GBFLYER 11-08-2003 09:47 PM

Here is a problem I am having regarding RFI. I have built a 1/4 scale GB Y. The engine is a J-A Engineering Sachs 3.2. Ignition is CH with the Bosch metal cap. The ignition system, battery, remote kill switch, manual switch, battery and charge are all in front of the firewall. The radio system with optical isolator and batteries are below the rear cockpit. I have removed the stab (metal) struts. The antenna is out of the fuse. There are not servo extensions in the fuse. The radio I am using is a new and realigned RD8000 with a Hitec Supreme receiver. The only time I have a glitch is when the tail of the plane is going away from the receiver. Has anyone had this problem and solved it?

rcpilotjae-RCU 11-09-2003 09:02 AM


Does this happen once in awhile, or all the time on a consistent basis?

bentgear 11-09-2003 09:40 AM

Thank You, needed a good chuckle this morning. When I got to the bottom of your post the first thing I pictured in my mind was the plane flying along with the receiver dangling behind, hooked only by the antenna. The answer is so simple, just fly loops and circles with no straight lines.

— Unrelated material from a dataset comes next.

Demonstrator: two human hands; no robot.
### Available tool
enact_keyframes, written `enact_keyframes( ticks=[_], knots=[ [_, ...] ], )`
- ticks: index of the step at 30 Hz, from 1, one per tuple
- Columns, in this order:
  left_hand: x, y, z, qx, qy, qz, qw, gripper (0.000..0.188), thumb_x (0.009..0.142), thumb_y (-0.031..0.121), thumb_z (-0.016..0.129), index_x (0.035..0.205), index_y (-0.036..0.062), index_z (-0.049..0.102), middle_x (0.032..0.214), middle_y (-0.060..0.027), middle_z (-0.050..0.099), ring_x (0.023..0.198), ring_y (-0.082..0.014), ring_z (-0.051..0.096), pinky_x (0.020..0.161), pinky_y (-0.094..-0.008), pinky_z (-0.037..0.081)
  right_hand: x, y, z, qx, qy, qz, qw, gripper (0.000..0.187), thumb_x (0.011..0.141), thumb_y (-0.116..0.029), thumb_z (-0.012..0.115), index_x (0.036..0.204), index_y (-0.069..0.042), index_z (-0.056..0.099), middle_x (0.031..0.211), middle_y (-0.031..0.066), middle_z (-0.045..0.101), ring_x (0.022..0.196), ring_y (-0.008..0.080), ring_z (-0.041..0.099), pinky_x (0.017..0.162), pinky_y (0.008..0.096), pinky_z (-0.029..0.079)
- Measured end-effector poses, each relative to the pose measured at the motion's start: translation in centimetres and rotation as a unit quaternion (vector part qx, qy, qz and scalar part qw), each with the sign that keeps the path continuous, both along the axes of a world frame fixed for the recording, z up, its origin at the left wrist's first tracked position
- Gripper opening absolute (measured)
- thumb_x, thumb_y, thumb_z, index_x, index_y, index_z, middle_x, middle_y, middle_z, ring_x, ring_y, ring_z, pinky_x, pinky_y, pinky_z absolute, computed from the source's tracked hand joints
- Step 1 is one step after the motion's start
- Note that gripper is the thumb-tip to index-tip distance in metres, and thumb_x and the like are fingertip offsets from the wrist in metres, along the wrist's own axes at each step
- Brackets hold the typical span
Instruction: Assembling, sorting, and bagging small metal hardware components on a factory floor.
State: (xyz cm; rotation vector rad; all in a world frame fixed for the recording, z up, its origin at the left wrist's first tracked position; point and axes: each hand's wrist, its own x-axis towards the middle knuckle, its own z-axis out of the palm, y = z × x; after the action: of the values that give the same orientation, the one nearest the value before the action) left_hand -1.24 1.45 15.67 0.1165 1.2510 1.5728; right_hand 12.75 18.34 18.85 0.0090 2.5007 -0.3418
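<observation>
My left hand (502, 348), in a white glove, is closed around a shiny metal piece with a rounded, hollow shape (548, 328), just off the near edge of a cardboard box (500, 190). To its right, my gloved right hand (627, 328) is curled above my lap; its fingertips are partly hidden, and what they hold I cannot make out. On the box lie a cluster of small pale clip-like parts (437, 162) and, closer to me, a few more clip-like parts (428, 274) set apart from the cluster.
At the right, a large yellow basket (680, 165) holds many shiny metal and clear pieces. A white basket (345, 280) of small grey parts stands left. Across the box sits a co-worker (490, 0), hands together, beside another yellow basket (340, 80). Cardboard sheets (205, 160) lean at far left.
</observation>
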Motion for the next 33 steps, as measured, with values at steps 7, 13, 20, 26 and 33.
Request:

Now that thats over with, could it be that it is glitching because the transmitter antenna is pointed directly at the plane at that point. Some people do this without thinking and when you have the two ends of the antenna's pointed directly at each other it makes for bad signal reception.

BTW, welcome to RCU.

Ed M.

rcpilotjae-RCU 11-09-2003 10:38 AM


I was thinking the same thing, that's why I asked if it happens all of the time or just some times. It's the fading effect and happens with all radio transmissions, especially since most of the time our receiver antenna's are on a horizontal plane and our transmitters are on a vertical plane, right there is a loss of 20db of signal. This would explain the glitching.

P.S. Good chuckle....

GBFLYER 11-09-2003 10:54 PM

Tlhe situation occurs when flying a race course left to right on the up wind run at about 200' altitude about 300' south banking to the left. I keep my transmitter antenna pointed down at about 10 degrees from parellel to the runway. I flew flat 8's and the occurance happened at the same place consistanty.

rcpilotjae-RCU 11-10-2003 07:35 AM


If this interference or glitch happened at the same place consistently, then it's either one of few things. The first could be in that area your Rx is picking up a strong outside signal from some other source that's giving you the glitch. Second it could be just a spot in that area where there's a drop off in your signal (there's a technical term for that which I can't remember off hand). And third, (and I just found this out about a month ago) is if your flying over farm land and it was freshly plowed you can get a thermal from the ground, which really isn't a glitch, but rather the plane is hitting a thermal caused by the plowed land and the way the sun & wind blows over it. I know that sounds weird, but it's true. At this point (and I'm just guessing) I think your plane just goes by a area where there's a drop or loss of your signal for a fraction of a second causing the glitch. I highly doubt that there's any problem with your plane as it runs fine other wise. I have run into the same thing where I fly and haven't found a real solid answer to it yet. But I can tell you if there's any metal fences in the area, or steel cables that run through concrete posts (for the purpose of marking a area), telephone or electrical lines that are near the area, all these could also be the cause.